### [Work order]
A faithful copy of the data is what is wanted, minus any pictures.

### [Exercise data]
+===+
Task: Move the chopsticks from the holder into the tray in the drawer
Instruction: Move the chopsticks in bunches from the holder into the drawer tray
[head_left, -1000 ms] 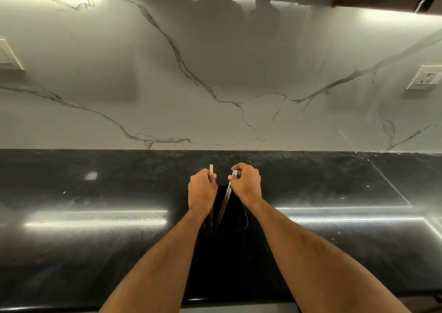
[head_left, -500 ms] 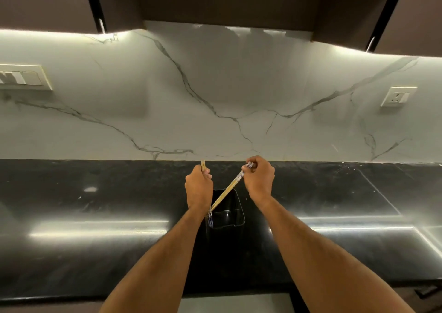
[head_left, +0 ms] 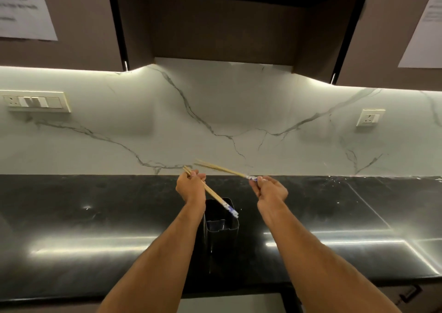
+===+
### [Worked solution]
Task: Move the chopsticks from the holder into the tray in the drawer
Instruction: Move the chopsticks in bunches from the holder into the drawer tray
[head_left, -1000 ms] 
[head_left, -500 ms] 
[head_left, +0 ms] 

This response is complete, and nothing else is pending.